Failure in the Endocannabinoid System: Theory or Reality?

By Raquel Peyraube

Dr. Raquel Peyraube is a doctor in medicine and a specialist in the problematic use of drugs. She has trained in psychiatry, toxicology and psychoanalytical psychotherapy and in subjects such as childhood, adolescence and social exclusion. She has 28 years' experience in the field. Throughout her career, she has made contributions in training, prevention, treatment and damage reduction, including innovating theoretical and methodological developments with emphasis on ethical issues. As a former clinical director of ICEERS, she is now an ad hoc consultant of the Uruguayan National Drugs Secretariat giving advice on reform of the public drugs policy and of the Institute of Cannabis Regulation and Control. She is a clinical researcher and a member of research teams for monitoring the law in Uruguay. She sits on several international scientific committees and is an active member of the IACM (International Association for Cannabinoid Medicines). She currently works on the development of clinical trials, medical education on medicinal cannabis, and dissemination of information and advice for reform of drugs policies in various countries.

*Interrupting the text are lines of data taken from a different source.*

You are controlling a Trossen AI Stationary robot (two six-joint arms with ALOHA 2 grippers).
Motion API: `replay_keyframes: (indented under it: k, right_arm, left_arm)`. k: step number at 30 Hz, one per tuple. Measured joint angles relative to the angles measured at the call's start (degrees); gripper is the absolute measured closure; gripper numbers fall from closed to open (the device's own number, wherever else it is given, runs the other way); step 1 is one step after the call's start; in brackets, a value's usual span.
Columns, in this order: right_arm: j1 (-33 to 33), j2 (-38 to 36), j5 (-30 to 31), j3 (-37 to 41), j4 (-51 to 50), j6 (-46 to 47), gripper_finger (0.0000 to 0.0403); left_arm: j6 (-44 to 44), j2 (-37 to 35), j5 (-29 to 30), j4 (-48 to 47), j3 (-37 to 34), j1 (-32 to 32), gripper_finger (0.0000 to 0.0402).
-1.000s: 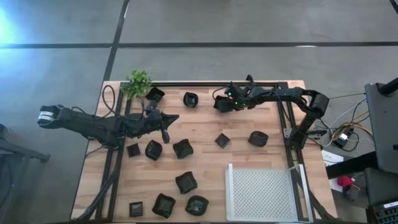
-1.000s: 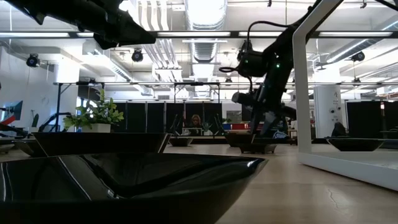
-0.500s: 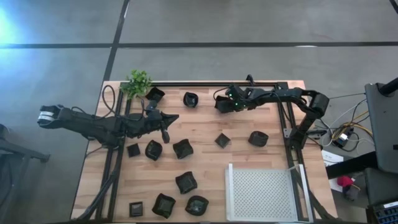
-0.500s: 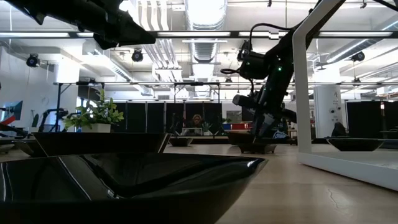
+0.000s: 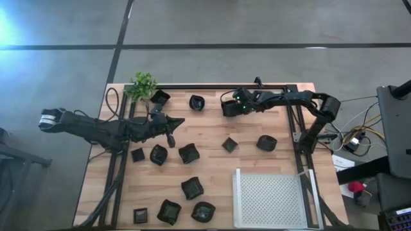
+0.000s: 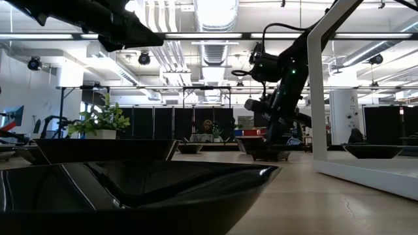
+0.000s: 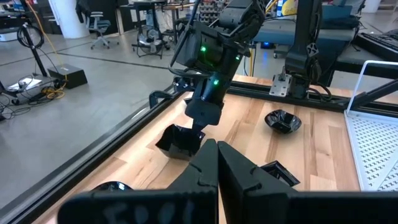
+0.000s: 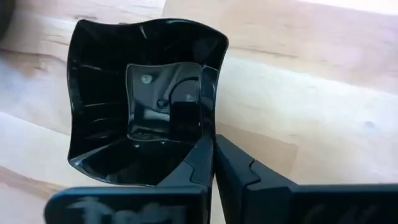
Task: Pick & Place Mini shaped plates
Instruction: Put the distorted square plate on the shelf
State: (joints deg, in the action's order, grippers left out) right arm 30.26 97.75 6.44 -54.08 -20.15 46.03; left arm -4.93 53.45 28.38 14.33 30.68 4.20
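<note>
Fingers [image 8: 214, 163] (right arm's) pinching upward-facing wavy-edged plate's [image 8: 124, 106] rim

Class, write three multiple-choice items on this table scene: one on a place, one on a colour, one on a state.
1. In the high view, the white tray lies: A lower right; B upper left; C centre.
2. The mini plates are: A white; B black; C red.
3. The right gripper is: A open over the tray; B shut on the plant; C shut on a plate's rim.

Key: 1 A, the white tray fills that corner. 2 B, the mini plates are all black. 3 C, the right gripper pinches the wavy-edged plate.
</note>
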Motion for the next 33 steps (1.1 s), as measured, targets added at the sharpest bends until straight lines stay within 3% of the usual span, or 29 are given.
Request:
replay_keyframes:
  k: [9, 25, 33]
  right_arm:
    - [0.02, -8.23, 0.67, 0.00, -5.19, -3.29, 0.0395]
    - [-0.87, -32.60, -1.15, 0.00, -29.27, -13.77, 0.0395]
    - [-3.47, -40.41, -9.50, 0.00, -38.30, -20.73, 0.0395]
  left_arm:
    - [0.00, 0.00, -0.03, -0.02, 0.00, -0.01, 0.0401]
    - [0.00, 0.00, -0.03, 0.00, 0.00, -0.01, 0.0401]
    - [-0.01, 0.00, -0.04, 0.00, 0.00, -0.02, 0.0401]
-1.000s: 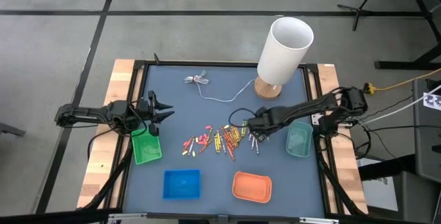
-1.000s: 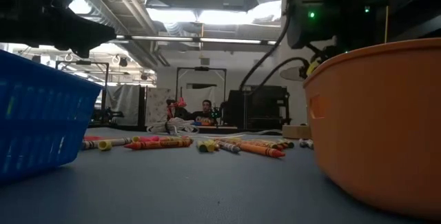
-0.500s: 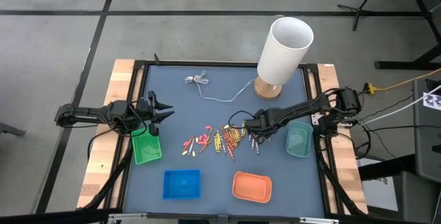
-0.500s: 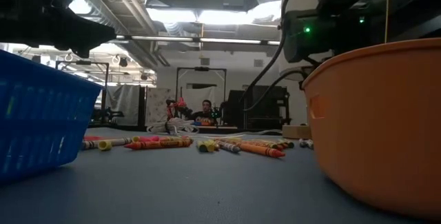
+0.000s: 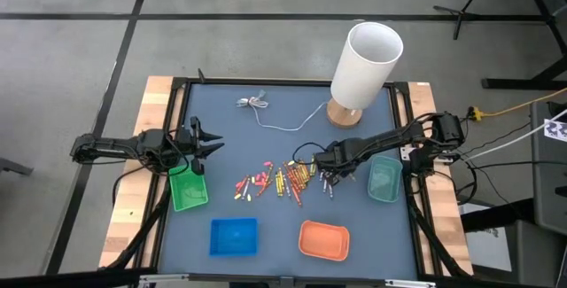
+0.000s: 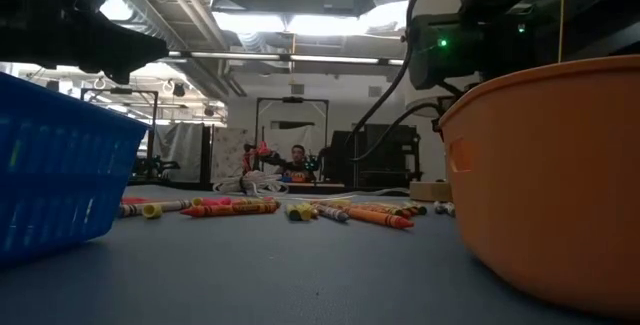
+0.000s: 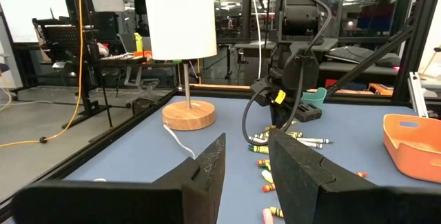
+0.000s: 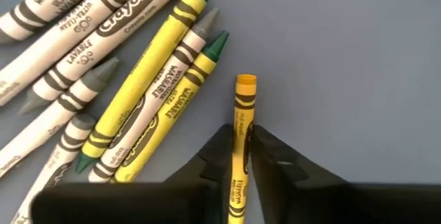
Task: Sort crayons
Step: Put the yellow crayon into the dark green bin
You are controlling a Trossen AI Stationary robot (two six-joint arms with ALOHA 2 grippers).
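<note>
Crayons (image 5: 282, 180): loose heap mid-table, colours mixed, waiting to go into the trays. Right gripper (image 8: 241, 156): low at the heap's right edge, fingers narrowed on one yellow crayon (image 8: 240, 148), singled out apart from its neighbours, likely for lifting. Left gripper (image 5: 205, 144): idle over the green tray (image 5: 188, 190), fingers spread wide, clear of the heap.

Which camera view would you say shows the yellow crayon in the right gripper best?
The right wrist view: the yellow crayon fills it, pinched by the right gripper. From the high view the gripper hides it; low and left wrist views cannot single it out.
</note>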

The endocannabinoid system (ECS) is a complex system that regulates the homeostasis (balance of the internal medium) of the human body. Its importance has been established in the findings of scientific research into its functions and the physiological systems with which it is related in health and disease. The endocannabinoid system is a system of intercellular communication, which has been characterised, together with all its components: endogenous ligands (AEA and 2-AG), receptors (CB1 and CB2), chemical precursors and degradation enzymes (FAAH and MAGL). In addition to these basic pieces, there are also receptors such as GPR55 and TRPV1, and connected ligands PEA and OEA.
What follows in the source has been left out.